Sample comments you can use to prepare your own for submission to NRC (pasted in below; also posted online here as .pdf and .docx documents):
Mobile Chernobyl shipping risks
Eunice, New Mexico (four miles from WCS, across the TX/NM border) has the dubious distinction that every single train car load of high-level radioactive waste will pass through on its way into (and, if it ever leaves, out of) WCS. But transport impacts, to import more than half the irradiated nuclear fuel in the U.S. into West Texas, will be felt nation-wide. In that sense, when it comes to radioactive waste transportation, we all live in Eunice, NM.

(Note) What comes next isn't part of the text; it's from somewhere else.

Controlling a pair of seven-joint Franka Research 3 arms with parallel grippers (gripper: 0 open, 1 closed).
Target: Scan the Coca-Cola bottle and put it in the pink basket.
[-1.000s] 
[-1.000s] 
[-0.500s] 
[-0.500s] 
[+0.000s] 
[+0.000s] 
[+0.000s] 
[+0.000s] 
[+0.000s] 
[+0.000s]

But a parking lot dump at WCS would only increase safety risks. It would not decrease them. It would multiply transport risks, as it would only be temporary (supposedly). All that highly radioactive waste would have to move again, to a permanent burial site (yet to be identified – that’s a big IF!). And that could be back in the same direction from which it came in the first place!
WCS’s assumption that the dump at Yucca Mountain, Nevada will open someday, to take the high-level radioactive waste away, is inappropriate. The vast majority of Nevadans has expressed its very adamant non-consent for 30 years now, and still vehemently oppose it. This is reflected by bipartisan resistance by elected officials, at both the state government level, as well as the congressional delegation level.

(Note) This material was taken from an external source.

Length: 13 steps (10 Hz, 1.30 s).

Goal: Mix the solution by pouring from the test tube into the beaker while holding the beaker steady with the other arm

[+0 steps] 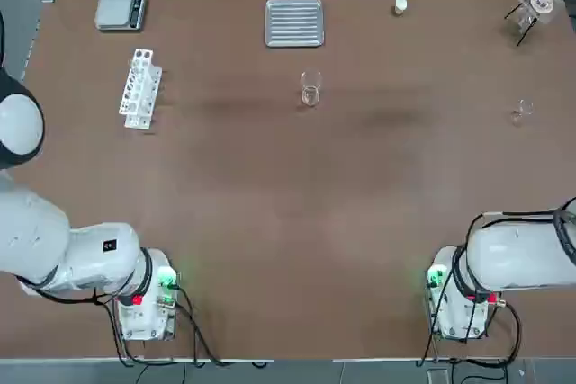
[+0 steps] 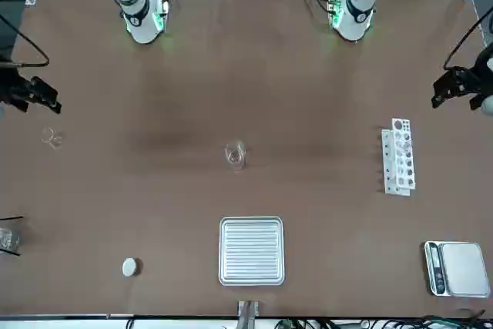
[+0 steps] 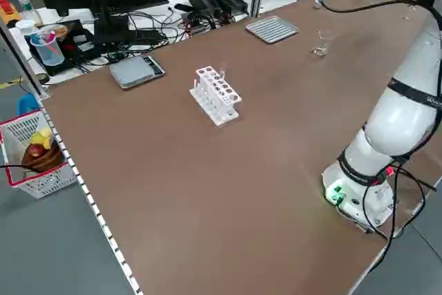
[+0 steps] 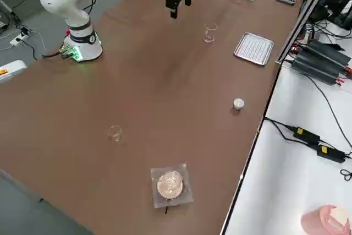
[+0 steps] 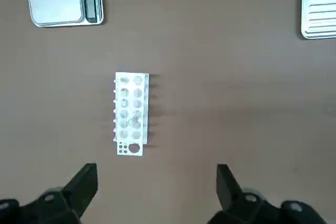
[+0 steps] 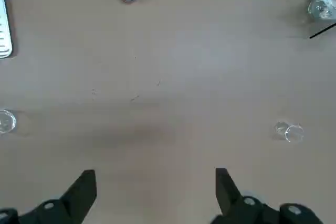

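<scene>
The brown bench is bare across its middle and lower part in the top view; every loose thing sits in the upper half or along the far edge, so there is wide open room between the two arm bases and the beaker.

One beaker stands upright just above centre in the top view, alone, well apart from everything else. One white rack lies at upper left, its long axis running up and down the frame, slightly tilted. In the left wrist view one test tube shows in a hole of the rack, upright, mouth up, so its long axis points at the camera. One scale sits at the far left edge, one ridged metal tray at the far edge above the beaker, one small white cap to its right, one flask on a stand in the upper right corner, and one tiny glass vessel near the right edge.

Two arms are up off the bench. The left tool hovers high over the rack, fingers wide apart and empty. The right tool hovers above the bare right side, fingers also wide apart and empty.
</scene>
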Motion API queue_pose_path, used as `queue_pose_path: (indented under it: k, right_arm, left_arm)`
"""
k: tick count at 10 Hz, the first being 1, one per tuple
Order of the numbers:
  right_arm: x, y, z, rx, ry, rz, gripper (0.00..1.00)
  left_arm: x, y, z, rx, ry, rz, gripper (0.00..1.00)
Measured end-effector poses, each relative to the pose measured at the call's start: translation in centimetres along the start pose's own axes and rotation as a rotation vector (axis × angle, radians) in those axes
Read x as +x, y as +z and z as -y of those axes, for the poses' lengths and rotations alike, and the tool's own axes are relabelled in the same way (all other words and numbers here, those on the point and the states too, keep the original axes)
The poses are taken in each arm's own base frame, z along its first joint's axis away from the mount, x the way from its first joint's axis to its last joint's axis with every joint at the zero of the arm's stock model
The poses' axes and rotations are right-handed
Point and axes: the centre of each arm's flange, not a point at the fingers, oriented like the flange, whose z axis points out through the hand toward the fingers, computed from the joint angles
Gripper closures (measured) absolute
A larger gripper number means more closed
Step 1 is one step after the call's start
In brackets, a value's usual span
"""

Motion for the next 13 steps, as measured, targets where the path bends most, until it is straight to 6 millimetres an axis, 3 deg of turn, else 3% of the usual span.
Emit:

WCS’s assumption that another permanent burial dump will be opened, by someone, somewhere, someday, somehow, is also inappropriate. After all, the search for a national geologic repository has gone on since the 1950s, but has failed. And DOE’s current estimate for the opening of the U.S.’s first repository is 2048, 31 years from now. Except they have no idea where that will be. There is every likelihood that 2048 date will slip into the future as well.
The failed Private Fuel Storage, LLC parking lot dump targeted at the Skull Valley Goshutes Indian Reservation in Utah, likewise assumed the Yucca dump would open. They were, of course, incorrect.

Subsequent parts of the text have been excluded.